▸ **What to produce**: Nothing in the data may be altered; the answer is a verbatim copy of it.

== Segment start ==

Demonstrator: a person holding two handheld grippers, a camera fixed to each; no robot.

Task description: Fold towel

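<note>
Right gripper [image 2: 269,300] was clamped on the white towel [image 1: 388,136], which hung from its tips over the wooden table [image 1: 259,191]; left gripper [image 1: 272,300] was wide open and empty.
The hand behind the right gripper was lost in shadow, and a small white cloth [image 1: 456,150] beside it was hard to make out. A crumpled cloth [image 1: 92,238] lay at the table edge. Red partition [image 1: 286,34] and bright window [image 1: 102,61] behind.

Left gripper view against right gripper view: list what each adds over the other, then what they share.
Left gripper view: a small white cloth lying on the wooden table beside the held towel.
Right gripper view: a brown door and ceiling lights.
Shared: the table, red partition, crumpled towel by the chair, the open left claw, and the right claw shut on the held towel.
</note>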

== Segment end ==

▸ **Output for this task**:
Demonstrator: a person holding two handheld grippers, a camera fixed to each; no robot.

Task description: Fold towel

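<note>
Right gripper [image 2: 269,300] was clamped on the white towel [image 1: 388,136], which hung from its tips over the wooden table [image 1: 259,191]; left gripper [image 1: 272,300] was wide open and empty.
The hand behind the right gripper was lost in shadow, and a small white cloth [image 1: 456,150] beside it was hard to make out. A crumpled cloth [image 1: 92,238] lay at the table edge. Red partition [image 1: 286,34] and bright window [image 1: 102,61] behind.

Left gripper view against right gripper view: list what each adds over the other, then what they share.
Left gripper view: a small white cloth lying on the wooden table beside the held towel.
Right gripper view: a brown door and ceiling lights.
Shared: the table, red partition, crumpled towel by the chair, the open left claw, and the right claw shut on the held towel.
</note>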

With that, the exercise is complete.